### EXERCISE OBJECTIVE
Copy out all the data, word for word.

### PROVIDED MATERIAL
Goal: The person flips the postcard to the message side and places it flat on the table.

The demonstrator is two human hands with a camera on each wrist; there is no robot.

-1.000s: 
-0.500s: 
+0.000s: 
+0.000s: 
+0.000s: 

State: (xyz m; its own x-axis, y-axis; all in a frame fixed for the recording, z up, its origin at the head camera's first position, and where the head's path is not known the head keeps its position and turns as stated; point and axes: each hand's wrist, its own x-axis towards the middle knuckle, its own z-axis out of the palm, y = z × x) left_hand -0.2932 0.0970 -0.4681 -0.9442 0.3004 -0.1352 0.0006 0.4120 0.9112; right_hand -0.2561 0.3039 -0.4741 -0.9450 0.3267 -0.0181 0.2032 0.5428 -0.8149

### OUTPUT
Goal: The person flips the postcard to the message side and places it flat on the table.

The demonstrator is two human hands with a camera on each wrist; there is no robot.

-1.000s: 
-0.500s: 
+0.000s: 
+0.000s: 
+0.000s: 

State: (xyz m; its own x-axis, y-axis; all in a frame fixed for the recording, z up, its origin at the head camera's first position, and where the head's path is not known the head keeps its position and turns as stated; point and axes: each hand's wrist, its own x-axis towards the middle knuckle, its own z-axis out of the palm, y = z × x) left_hand -0.2932 0.0970 -0.4681 -0.9442 0.3004 -0.1352 0.0006 0.4120 0.9112; right_hand -0.2561 0.3039 -0.4741 -0.9450 0.3267 -0.0181 0.2032 0.5428 -0.8149

The exercise has been finished.